May 21, 1891, plaintiff became a member of the Minneapolis Fire Department, and remained an active fireman therein until August 6, 1895, when he voluntarily resigned therefrom. When plaintiff joined the fire department, he became a member of the relief association and continued a member thereof as long as he remained in the fire department.
The by-laws of defendant provide, among other things: That firemen who, through injury or sickness, have become so disabled as to be incapacitated for the duties of an active fireman, but not so as to render them incapable of performing manual labor, shall be placed on the pension roll and entitled to receive pensions from the time of their retirement at the rate of $15 per month. It is under this provision that plaintiff seeks to recover in this action. It is provided in article 3 of the by-laws that “no person except a regular member of the Minneapolis Fire Department shall ever be an active member of the association” and that “all active members shall pay to the association the sum of $8 annual dues, * * *. *401And upon failure of any such member to pay any instalment of dues as the same becomes payable, or within thirty days thereafter, he shall cease to be a member of said association and no longer be entitled to any benefit from membership therein.”

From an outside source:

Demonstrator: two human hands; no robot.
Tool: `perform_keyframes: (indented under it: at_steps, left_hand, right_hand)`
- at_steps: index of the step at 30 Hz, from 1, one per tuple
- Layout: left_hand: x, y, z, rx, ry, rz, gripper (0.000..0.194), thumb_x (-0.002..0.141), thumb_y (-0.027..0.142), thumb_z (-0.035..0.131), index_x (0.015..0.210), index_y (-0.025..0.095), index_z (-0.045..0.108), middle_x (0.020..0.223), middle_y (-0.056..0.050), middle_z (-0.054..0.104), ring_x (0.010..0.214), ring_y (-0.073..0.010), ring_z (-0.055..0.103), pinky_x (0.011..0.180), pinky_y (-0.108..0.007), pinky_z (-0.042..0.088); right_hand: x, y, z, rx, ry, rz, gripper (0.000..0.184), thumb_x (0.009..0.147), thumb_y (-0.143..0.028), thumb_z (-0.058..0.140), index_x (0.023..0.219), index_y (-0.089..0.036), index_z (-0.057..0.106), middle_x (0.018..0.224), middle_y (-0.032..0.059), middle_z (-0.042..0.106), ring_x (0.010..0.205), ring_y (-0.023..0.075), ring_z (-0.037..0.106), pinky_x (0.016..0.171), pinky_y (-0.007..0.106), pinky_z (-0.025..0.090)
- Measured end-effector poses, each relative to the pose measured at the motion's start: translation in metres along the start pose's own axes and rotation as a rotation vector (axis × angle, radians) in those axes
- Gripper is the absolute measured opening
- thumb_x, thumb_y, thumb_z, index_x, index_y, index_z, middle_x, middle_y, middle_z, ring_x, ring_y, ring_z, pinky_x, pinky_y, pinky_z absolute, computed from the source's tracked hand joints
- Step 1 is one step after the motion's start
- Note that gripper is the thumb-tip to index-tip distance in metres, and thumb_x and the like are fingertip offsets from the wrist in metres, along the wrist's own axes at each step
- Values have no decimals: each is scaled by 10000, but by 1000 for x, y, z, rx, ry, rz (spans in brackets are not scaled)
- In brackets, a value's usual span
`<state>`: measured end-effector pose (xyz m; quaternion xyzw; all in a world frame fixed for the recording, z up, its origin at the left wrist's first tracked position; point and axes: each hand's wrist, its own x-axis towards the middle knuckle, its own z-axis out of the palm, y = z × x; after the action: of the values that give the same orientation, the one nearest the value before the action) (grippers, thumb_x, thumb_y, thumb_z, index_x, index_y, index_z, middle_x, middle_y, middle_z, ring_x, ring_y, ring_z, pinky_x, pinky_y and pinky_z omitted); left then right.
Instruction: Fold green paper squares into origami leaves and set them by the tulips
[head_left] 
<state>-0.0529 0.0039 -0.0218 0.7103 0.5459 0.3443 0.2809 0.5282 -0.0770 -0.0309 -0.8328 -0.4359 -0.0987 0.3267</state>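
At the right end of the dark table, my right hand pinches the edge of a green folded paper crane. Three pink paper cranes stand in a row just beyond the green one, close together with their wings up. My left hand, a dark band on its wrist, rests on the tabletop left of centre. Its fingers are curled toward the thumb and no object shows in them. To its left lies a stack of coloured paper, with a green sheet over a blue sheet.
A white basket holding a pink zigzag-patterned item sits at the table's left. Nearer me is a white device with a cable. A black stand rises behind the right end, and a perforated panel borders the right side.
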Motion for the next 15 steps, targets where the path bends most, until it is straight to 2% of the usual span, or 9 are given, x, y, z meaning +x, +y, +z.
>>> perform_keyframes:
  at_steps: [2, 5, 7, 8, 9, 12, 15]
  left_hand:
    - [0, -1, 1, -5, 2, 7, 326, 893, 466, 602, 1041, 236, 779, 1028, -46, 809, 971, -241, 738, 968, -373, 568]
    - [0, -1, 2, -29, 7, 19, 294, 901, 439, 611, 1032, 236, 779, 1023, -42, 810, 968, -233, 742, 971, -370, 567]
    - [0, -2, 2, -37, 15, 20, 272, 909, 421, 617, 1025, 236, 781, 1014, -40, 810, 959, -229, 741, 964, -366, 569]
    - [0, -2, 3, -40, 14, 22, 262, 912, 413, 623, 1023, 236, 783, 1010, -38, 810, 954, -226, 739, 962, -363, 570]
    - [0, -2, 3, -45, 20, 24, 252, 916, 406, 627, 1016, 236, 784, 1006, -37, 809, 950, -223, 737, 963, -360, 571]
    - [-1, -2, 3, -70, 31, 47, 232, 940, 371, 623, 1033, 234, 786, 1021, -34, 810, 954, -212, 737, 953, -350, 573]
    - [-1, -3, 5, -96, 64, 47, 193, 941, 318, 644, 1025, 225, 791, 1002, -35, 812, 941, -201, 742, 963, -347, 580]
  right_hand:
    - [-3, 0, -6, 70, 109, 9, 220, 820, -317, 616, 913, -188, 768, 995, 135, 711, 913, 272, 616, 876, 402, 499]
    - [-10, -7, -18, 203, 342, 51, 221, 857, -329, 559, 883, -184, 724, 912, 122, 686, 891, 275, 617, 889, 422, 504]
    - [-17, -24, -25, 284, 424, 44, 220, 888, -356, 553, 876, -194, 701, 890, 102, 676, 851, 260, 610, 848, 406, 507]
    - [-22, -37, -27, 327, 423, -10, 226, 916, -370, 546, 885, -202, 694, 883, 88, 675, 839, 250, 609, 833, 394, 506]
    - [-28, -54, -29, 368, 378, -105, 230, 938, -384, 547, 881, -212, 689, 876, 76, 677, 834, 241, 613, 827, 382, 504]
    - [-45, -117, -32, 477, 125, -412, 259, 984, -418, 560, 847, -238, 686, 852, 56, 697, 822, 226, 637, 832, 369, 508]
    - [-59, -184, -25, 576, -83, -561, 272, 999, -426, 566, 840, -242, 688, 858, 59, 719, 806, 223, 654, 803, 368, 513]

Plaintiff, as appears from his testimony, was about 35 years of age; he had been a member of the department and of the association for a little over 4 years, thought that he was becoming crippled with rheumatism and that he had better get out of the service before it got too bad, and on August 5, 1895, hé voluntarily resigned from the department, and thereafter failed to pay any annual dues or in any manner to affiliate with the association; he had lived and worked upon a farm until about a year before joining the department, and after resigning he went upon a farm which he and his brother have since worked. November 17, 1914, after the lapse of more than 19 years from the date of his resignation, plaintiff, for the first time, made application to be placed upon the pension roll of defendant, which was refused.
The plaintiff, by voluntarily retiring from the department, as a matter of law ceased to longer remain a member of the relief association, and is now in no position to claim any benefits therefrom. By his resignation .and subsequent conduct he abandoned and relinquished all right, if he ever had any, to any relief under the provisions of the articles and bylaws of defendant. To this effect, in principle, was the ease of Byrne v. City of St. Paul, supra, page 235, 163 N. W. 162. We think it conclusive that the findings and order were not warranted by the evidence and that defendant is entitled to judgment. It is so ordered.
Eeversed.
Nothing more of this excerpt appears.